1.使用“from sklearn.manifold import TSNE”在PC上执行TSNE(当然不包括组字符串)
1.绘制结果,使点按其各自的组着色(理想情况下使用MatPlotLib)。
我可以使用示例here.重现这些结果我如何为自己的数据集做到这一点?
以下是我目前所掌握的:
import numpy as np
f = open("data.csv")
f.readline() # skip the header
data = np.loadtxt(fname = f, delimiter = ',')
X = data[:, 1:] # select columns 1 through end
Y = data[:, 0] # select column 0, Group
from sklearn.manifold import TSNE
tsne = TSNE(n_components=2, random_state=0)

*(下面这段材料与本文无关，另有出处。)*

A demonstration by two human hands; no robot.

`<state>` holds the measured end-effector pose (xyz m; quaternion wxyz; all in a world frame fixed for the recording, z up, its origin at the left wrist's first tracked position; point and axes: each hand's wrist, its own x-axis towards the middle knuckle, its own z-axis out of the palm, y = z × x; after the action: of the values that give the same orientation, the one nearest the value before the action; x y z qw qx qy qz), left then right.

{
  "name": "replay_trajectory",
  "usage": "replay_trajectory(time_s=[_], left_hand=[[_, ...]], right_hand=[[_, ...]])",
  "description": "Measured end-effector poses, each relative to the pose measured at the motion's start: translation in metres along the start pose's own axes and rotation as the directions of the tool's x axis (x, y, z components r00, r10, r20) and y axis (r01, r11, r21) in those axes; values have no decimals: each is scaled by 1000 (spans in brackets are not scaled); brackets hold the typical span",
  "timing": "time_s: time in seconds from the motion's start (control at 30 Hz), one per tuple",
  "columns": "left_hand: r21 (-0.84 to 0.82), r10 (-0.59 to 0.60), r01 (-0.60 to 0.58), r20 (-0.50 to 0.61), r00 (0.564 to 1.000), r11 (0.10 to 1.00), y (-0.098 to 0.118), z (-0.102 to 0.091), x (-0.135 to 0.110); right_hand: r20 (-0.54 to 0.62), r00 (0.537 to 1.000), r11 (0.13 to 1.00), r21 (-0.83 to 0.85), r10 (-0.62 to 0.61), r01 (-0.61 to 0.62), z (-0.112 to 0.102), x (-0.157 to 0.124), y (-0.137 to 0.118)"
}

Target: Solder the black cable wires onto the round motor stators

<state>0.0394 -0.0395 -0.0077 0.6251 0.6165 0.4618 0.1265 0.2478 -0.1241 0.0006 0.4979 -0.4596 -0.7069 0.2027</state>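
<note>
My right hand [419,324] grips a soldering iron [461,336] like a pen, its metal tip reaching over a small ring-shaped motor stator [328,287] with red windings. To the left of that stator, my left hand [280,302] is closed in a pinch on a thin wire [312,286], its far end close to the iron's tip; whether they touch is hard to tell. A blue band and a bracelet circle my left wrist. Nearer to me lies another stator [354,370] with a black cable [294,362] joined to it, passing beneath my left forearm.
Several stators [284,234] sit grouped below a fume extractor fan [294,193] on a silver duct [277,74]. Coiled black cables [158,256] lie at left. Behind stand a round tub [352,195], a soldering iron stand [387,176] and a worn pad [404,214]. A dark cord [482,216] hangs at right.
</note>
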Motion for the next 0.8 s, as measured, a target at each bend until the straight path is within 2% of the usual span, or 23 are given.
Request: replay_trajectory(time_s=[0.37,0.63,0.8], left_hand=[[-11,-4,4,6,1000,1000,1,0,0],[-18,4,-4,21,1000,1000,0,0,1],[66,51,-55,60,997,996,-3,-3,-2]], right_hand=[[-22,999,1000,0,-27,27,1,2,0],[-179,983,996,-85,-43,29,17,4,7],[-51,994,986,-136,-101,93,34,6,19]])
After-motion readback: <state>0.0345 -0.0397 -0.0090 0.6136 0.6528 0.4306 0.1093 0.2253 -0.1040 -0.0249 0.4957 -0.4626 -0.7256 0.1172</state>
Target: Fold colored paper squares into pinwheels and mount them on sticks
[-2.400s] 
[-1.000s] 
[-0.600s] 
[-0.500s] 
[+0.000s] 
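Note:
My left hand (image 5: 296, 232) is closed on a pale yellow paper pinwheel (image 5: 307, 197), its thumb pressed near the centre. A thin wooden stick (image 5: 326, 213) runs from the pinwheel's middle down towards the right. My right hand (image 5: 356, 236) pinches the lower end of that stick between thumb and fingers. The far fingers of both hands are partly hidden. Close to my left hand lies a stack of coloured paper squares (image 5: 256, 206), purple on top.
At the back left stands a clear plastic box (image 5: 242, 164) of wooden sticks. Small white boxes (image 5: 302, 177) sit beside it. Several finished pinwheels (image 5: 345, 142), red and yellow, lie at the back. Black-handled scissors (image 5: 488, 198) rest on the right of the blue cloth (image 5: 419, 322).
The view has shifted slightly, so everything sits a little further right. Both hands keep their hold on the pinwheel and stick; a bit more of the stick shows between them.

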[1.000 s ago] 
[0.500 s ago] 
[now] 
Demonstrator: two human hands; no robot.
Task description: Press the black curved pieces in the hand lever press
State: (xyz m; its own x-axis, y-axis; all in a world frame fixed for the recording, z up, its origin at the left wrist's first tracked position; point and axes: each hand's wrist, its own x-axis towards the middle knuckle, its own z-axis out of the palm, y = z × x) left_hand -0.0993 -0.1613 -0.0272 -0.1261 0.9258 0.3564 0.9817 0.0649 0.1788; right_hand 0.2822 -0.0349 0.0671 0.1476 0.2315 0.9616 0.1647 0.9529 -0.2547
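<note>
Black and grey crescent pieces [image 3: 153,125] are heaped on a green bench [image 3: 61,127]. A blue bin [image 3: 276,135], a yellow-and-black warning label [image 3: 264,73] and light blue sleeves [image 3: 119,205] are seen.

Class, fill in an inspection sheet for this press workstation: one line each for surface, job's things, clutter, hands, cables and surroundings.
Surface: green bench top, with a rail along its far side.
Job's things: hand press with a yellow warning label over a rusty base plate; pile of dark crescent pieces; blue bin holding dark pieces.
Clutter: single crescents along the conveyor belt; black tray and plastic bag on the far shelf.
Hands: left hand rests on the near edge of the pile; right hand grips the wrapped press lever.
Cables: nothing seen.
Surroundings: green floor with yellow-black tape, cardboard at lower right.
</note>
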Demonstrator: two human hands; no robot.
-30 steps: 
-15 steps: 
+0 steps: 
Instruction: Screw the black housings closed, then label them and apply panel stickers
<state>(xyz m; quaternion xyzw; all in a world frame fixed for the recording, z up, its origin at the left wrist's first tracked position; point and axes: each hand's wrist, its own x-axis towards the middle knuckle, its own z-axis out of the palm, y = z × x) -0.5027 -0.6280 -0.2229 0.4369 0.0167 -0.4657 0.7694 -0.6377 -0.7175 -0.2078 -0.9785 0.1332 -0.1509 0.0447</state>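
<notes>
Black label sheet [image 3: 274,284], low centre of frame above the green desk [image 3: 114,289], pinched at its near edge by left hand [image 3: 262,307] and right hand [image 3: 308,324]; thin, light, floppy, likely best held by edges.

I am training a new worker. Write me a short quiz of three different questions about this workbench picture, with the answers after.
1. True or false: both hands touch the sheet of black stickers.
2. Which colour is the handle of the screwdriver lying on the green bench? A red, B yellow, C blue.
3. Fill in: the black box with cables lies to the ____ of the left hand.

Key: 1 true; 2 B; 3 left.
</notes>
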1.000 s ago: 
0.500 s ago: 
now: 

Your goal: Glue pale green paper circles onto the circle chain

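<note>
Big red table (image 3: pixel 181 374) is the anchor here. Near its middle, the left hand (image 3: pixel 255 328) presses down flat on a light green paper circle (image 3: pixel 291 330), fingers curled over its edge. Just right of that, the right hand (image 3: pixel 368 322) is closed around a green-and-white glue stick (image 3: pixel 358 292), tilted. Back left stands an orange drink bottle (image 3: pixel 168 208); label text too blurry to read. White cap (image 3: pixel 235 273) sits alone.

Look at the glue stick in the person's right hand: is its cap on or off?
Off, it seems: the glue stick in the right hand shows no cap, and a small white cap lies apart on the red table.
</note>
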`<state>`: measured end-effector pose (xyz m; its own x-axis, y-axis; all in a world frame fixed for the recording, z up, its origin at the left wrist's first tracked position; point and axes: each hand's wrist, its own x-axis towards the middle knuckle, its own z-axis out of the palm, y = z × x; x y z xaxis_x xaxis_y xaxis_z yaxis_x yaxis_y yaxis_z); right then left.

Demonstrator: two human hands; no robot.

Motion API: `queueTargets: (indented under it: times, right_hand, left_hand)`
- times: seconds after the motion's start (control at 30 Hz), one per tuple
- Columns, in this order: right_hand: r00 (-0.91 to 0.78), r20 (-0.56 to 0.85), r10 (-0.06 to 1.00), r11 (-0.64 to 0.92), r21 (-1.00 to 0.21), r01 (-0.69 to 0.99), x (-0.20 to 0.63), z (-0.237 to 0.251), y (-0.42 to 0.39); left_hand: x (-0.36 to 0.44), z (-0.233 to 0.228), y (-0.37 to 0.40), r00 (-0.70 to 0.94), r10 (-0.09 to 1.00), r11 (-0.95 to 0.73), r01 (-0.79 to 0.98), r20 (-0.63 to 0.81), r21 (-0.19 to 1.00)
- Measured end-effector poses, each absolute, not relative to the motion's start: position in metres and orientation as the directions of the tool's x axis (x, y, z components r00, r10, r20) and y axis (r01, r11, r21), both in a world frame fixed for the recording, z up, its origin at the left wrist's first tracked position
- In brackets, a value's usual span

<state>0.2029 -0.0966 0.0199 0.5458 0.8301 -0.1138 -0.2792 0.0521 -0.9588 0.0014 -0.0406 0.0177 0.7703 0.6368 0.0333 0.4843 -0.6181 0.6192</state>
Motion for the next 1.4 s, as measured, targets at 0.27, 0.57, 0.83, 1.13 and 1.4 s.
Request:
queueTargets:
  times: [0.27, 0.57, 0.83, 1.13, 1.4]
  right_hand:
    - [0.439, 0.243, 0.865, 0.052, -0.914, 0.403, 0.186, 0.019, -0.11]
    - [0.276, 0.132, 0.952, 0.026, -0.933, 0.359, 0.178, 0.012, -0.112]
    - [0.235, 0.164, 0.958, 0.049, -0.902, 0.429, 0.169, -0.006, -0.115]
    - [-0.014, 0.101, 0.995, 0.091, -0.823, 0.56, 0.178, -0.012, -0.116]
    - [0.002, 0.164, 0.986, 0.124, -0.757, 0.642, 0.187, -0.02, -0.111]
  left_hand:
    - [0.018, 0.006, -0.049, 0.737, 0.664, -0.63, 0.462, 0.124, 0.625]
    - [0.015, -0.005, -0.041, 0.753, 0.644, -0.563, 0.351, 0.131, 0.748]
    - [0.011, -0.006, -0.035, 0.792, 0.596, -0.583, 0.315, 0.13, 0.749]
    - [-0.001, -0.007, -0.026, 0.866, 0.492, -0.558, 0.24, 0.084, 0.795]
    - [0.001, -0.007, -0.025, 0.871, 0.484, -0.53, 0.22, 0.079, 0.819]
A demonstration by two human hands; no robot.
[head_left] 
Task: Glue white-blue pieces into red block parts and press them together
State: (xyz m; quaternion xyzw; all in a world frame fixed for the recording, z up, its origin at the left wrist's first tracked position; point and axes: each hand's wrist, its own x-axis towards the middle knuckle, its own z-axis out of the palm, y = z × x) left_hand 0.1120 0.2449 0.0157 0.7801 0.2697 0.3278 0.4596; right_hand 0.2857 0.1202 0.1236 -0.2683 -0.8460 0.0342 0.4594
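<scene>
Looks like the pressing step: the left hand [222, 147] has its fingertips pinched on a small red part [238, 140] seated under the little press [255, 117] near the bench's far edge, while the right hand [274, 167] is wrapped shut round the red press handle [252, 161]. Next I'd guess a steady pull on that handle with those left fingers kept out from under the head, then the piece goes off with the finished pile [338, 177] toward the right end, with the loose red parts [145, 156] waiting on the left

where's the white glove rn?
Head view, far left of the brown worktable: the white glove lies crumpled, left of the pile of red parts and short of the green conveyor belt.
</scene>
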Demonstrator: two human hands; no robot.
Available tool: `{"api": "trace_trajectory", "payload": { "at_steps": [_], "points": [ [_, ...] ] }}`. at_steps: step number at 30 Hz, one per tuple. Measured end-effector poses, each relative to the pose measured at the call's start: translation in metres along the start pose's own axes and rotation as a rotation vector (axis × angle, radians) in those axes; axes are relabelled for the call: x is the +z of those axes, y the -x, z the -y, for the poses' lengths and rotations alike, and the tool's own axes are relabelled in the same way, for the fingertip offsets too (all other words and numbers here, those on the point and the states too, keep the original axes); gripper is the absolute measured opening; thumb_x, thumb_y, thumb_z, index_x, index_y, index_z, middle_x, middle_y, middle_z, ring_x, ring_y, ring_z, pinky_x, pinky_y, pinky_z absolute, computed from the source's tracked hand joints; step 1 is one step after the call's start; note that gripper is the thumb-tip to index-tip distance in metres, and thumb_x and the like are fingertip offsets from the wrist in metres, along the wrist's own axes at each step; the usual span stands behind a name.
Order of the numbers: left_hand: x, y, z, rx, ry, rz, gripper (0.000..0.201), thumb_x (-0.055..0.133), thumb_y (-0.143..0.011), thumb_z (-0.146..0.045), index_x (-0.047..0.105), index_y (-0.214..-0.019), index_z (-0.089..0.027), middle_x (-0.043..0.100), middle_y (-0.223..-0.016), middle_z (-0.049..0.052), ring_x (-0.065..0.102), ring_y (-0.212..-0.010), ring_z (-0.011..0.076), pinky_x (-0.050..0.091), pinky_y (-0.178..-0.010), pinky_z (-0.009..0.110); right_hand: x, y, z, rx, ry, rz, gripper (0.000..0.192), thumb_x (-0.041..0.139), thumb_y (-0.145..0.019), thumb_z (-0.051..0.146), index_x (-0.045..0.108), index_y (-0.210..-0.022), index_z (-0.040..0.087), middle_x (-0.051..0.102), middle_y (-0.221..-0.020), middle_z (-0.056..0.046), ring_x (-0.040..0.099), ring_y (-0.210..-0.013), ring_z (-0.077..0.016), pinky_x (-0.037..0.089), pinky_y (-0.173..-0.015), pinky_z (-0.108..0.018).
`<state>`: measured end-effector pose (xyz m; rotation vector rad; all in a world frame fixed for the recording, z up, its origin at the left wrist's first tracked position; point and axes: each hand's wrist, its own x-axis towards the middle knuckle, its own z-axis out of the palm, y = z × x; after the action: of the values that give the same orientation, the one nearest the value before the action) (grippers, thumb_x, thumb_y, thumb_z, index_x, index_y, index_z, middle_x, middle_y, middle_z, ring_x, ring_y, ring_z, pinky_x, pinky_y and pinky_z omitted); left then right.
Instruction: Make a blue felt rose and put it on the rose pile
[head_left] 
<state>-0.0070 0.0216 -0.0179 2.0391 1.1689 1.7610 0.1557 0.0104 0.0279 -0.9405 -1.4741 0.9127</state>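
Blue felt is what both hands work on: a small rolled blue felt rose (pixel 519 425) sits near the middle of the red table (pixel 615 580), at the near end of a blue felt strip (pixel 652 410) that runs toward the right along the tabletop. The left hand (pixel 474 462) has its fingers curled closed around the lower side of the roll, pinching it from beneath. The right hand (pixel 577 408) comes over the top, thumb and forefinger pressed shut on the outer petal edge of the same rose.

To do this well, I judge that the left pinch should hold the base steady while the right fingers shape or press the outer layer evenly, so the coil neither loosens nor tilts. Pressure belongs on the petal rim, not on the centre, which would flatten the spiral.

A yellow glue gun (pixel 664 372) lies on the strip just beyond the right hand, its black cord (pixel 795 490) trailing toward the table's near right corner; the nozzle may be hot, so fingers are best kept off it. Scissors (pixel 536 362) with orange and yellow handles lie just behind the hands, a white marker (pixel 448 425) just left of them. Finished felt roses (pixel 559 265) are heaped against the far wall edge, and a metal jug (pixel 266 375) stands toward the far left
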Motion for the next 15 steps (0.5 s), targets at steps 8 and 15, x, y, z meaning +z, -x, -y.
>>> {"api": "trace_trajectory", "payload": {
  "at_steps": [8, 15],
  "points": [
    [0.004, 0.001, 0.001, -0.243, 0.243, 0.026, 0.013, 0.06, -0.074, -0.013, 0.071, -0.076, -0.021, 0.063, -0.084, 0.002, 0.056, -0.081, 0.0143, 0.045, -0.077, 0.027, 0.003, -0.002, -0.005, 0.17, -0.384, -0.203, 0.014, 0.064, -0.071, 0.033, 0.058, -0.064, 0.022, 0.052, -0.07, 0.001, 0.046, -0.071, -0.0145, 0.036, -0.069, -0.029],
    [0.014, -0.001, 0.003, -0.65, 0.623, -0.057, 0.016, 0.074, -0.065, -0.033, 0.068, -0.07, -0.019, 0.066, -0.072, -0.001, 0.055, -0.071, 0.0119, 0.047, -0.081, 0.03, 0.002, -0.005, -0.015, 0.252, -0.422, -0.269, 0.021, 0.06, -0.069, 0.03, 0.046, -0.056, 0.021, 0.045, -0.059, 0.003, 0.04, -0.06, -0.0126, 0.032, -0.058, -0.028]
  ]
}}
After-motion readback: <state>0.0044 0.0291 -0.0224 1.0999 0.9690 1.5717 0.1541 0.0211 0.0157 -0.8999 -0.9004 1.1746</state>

X_2d = tsne.fit_transform(X)
# No errors so far, but not sure things were inputted right.
# Now onto the plot ...
# I don't know how to get this to plot. Something like this?
# I know my variables are not correct but I am not sure how to do
# it.
target_ids = range(len(digits.target_names))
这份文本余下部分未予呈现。